• Your objective: The answer is to be the lines of the material from its start through the line containing "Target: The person", each copied exactly; no pictures.

• Given data:
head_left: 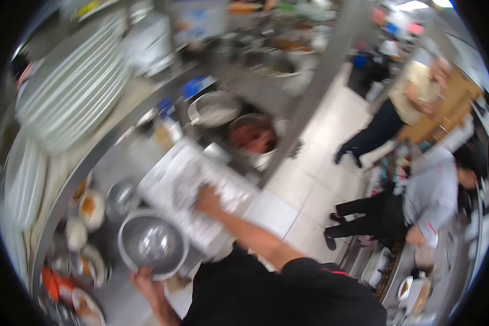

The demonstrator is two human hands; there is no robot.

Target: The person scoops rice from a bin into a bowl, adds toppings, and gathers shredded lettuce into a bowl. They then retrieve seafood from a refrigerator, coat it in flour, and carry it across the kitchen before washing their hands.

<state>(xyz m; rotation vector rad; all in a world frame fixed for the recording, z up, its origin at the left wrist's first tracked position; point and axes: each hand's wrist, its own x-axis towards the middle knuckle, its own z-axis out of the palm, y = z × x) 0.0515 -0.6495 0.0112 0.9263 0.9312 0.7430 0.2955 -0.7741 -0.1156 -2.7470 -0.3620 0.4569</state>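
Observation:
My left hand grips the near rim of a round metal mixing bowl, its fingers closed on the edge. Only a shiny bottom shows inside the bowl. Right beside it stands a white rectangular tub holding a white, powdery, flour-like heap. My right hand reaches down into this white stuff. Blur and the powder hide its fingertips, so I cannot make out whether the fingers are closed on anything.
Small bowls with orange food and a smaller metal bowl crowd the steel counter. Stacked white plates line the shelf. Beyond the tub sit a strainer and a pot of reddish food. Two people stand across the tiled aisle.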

• Output of the task:
head_left: 

The demonstrator is two human hands; there is no robot.

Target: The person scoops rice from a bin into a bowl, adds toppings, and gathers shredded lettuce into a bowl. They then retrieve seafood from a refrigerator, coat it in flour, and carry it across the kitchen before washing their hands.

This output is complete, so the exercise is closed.